Immer öfter höre ich, ich müsse jetzt kriegsbereit sein. Und wir müssten zusammen Stärke zeigen, verzichten, den Gürtel enger schnallen und bereit sein, denn wir würden angegriffen. Doch wer sagt da eigentlich „wir“? Politiker:innen in Parlamenten und Talk-Shows.

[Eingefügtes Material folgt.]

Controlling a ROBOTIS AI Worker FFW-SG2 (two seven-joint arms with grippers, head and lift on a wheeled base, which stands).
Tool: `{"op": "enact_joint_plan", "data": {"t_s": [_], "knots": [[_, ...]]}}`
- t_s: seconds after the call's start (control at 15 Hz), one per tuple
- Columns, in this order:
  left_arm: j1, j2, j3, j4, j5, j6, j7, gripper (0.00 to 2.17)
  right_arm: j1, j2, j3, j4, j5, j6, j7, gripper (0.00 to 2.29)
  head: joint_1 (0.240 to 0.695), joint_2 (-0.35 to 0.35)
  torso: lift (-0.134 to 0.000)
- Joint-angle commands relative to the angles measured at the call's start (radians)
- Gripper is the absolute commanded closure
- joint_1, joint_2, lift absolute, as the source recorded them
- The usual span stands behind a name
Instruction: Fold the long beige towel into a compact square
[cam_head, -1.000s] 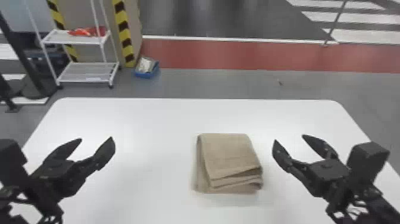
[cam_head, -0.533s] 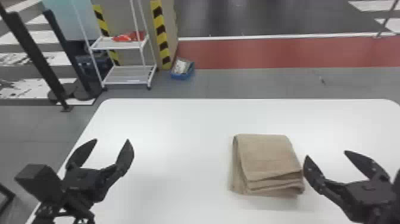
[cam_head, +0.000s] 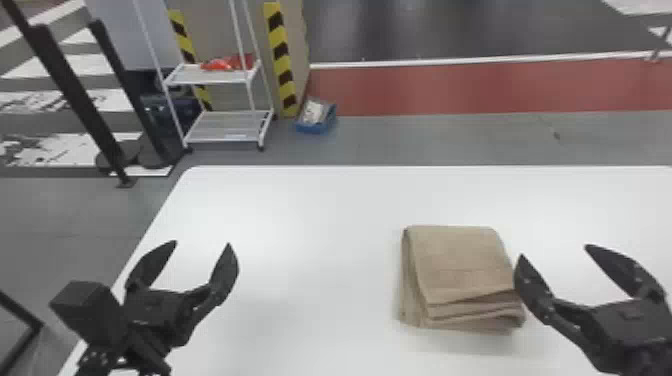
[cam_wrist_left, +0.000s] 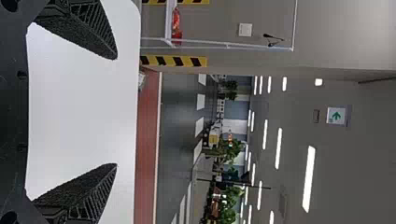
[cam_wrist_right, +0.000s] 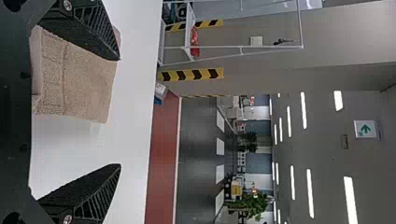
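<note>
Folded into a layered, roughly square stack, the beige towel (cam_head: 460, 275) lies right of centre on the white table. My left gripper (cam_head: 202, 243) is over the table's left side, well apart from the towel, its fingers spread and empty. At the towel's right side is my right gripper (cam_head: 553, 250), also open, its nearer finger overlapping the towel's right edge in the head view. The left wrist view has my left gripper (cam_wrist_left: 116, 111) with bare table between its fingers. In the right wrist view, the towel (cam_wrist_right: 77, 79) shows beyond one finger of my right gripper (cam_wrist_right: 120, 112); nothing is gripped.
The white table (cam_head: 310, 210) has its far edge and left edge in view. On the floor beyond stand a white wire shelf (cam_head: 227, 120), a blue box (cam_head: 316, 117) and black posts (cam_head: 70, 90), all off the table.
The head view has swung toward the left, so table, towel and background sit farther right in it. Both grippers stay open, and the towel keeps its folded shape.
</note>
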Motion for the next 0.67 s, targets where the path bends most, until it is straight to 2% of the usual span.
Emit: {"op": "enact_joint_plan", "data": {"t_s": [0.0,0.6], "knots": [[0.002,-0.007,0.000,-0.001,0.001,0.002,0.000,0.06,0.000,0.006,0.004,0.001,0.002,0.001,0.000,0.07,0.695,0.139,-0.124],[0.004,-0.007,-0.004,-0.018,0.001,0.024,-0.002,0.05,0.002,0.006,0.009,-0.001,0.000,0.004,-0.002,0.08,0.695,0.138,-0.124]]}}
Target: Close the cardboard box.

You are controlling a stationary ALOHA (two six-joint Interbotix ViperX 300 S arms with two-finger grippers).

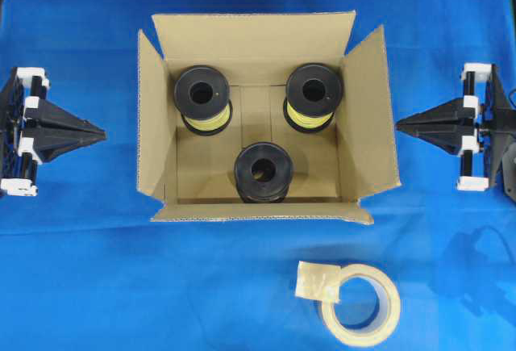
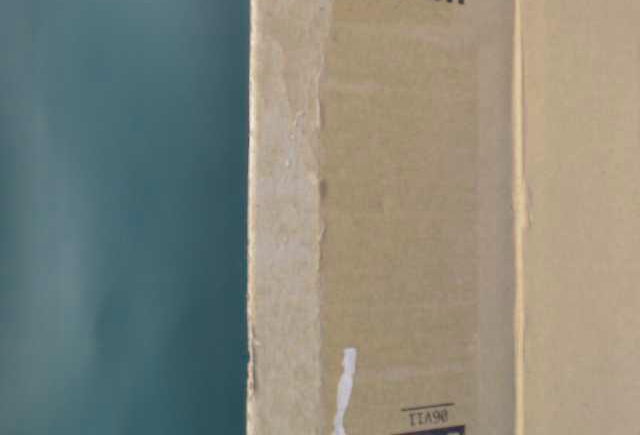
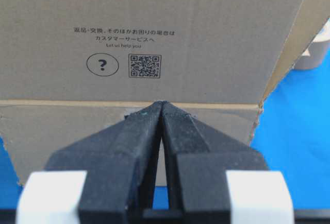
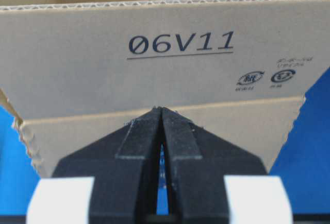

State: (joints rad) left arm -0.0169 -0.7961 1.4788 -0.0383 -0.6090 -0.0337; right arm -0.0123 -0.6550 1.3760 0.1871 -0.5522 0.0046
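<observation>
Cardboard box (image 1: 367, 137) stands open around three spools (image 1: 262, 172); tape roll (image 1: 360, 302) lies near; left gripper (image 1: 101, 134) and right gripper (image 1: 399, 125) pinched closed, empty.

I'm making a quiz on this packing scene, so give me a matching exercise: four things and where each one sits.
Things:
1. cardboard box
2. spools
3. tape roll
4. left gripper

Places:
A. on the cloth below the carton in the overhead view
B. inside the carton
C. middle of the cloth, flaps open
D. left of the carton, jaws shut

Pairs: 1-C, 2-B, 3-A, 4-D
</observation>
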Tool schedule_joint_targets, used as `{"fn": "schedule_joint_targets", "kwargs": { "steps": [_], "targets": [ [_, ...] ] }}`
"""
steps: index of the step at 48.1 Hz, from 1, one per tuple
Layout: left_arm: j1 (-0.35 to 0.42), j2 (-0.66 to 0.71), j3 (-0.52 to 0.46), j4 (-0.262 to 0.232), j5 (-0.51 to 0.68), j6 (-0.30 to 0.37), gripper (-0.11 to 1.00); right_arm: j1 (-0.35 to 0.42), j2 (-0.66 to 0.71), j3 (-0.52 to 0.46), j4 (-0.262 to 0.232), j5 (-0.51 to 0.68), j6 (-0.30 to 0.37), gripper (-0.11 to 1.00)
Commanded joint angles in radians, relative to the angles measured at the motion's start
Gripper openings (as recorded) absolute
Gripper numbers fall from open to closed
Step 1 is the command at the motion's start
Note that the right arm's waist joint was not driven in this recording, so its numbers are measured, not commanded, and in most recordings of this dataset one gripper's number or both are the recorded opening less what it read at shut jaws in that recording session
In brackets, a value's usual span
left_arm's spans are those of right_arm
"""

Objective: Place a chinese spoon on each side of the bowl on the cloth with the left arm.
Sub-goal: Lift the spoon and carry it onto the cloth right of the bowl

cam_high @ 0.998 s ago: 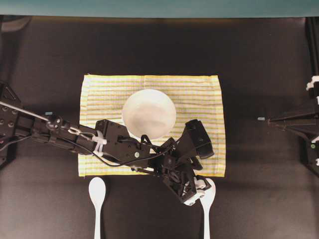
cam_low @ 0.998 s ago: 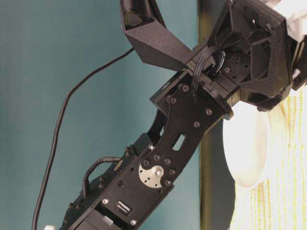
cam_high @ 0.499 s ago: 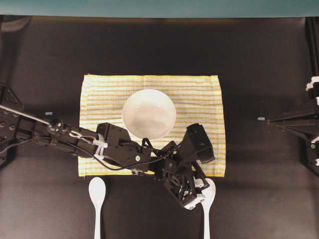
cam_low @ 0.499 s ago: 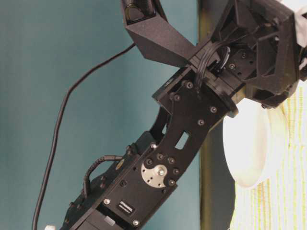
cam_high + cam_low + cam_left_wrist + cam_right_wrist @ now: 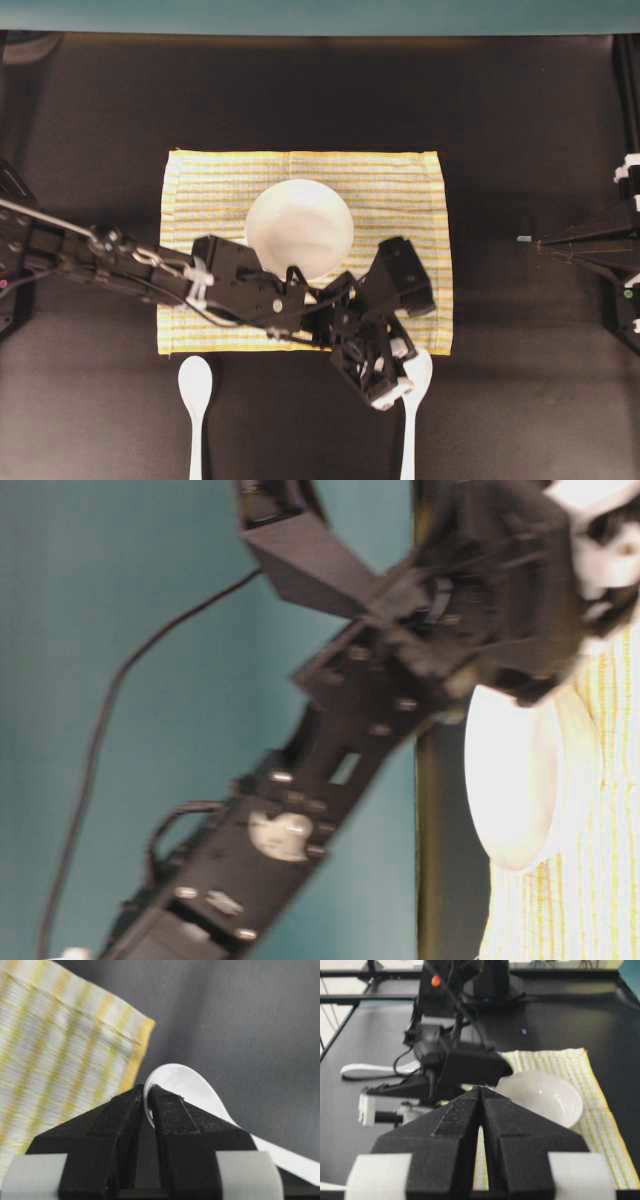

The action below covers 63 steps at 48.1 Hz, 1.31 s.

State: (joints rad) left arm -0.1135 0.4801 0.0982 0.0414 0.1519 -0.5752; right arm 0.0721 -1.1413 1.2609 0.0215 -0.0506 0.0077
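The left gripper (image 5: 149,1105) is pinching the rim of a white spoon (image 5: 200,1097), with its two black fingers (image 5: 112,1130) pressed close on the edge of the spoon's scoop. Seen from above, this spoon (image 5: 413,400) is lying on the dark table (image 5: 520,120) just below the bottom right corner of the cloth (image 5: 400,190), and the left gripper (image 5: 392,385) is sitting on its scoop. The left arm (image 5: 230,290) is reaching in from the left and crossing the lower part of the cloth.

The bowl (image 5: 299,227) is sitting in the middle of the cloth, a bit toward the left. A second white spoon (image 5: 195,400) is lying on the table just below the cloth's bottom left corner, with nothing touching it.

The right gripper (image 5: 481,1097) is staying far off at the right side, with its fingers pressed together and nothing between them. In its own view the bowl (image 5: 540,1097) and the striped cloth (image 5: 585,1090) are showing ahead of it.
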Motion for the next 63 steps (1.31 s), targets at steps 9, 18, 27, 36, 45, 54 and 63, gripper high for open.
{"fn": "schedule_joint_targets", "kwargs": {
  "steps": [9,18,27,36,45,54,63],
  "targets": [
    [0.058,-0.129,-0.069,0.005,0.179,0.043,0.07,0.000,0.005,-0.006,0.003,-0.006,0.006,0.01],
    [0.144,-0.216,-0.123,0.003,0.324,0.118,0.07,0.000,0.003,-0.006,0.002,-0.005,0.006,0.01],
    [0.215,-0.250,-0.183,0.003,0.400,0.193,0.07,0.000,0.000,-0.006,0.002,-0.006,0.005,0.01],
    [0.255,-0.202,-0.190,0.003,0.396,0.232,0.07,0.000,-0.002,-0.006,0.003,-0.005,0.005,0.01],
    [0.278,-0.155,-0.179,0.003,0.354,0.250,0.07,0.000,-0.002,-0.006,0.003,-0.005,0.005,0.01],
    [0.299,-0.121,-0.149,0.005,0.313,0.252,0.07,0.000,-0.002,-0.006,0.002,-0.005,0.005,0.01],
    [0.302,-0.086,-0.118,0.003,0.259,0.238,0.07,0.000,-0.002,-0.006,0.002,-0.006,0.005,0.01]
  ]
}}
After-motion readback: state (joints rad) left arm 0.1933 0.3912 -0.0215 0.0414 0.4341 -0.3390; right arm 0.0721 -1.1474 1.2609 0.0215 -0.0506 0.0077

Politiker:innen, deren Partei in den letzten vier Jahrzehnten fast durchgehend regiert hat. Was wäre, wenn „wir“ uns schon in den achtziger Jahren dem Klimawandel gestellt hätten? Wenn „wir“ die Deutsche Einheit anders gestaltet hätten. Wenn „wir“ den Neoliberalismus etwas kleiner gehalten hätten. Wenn „wir“ die Steuern für Milliardäre und Millionäre erhöht hätten. Wenn „wir“ den öffentlichen Verkehr gefördert hätten und nicht das Auto mit Abwrackprämien. Wenn „wir“ die Digitalisierung nicht als Erlösung angepriesen hätten, sondern als das, was sie ist. Wenn „wir“ die Solarenergie, die wir erfunden haben, nicht in die Pleite getrieben hätten … Ja, ich finde auch, wir sollten jetzt zusammen Stärke zeigen. Und ein Tempolimit beschließen. Und einen autofreien Tag pro Monat. Und Steuern auf Flugbenzin. Und eine Abgabe auf Swimmingpools und Zweitwagen. Und das ist nur der Anfang. Ich glaube, da ist noch Luft nach oben beim Zusammenhalten.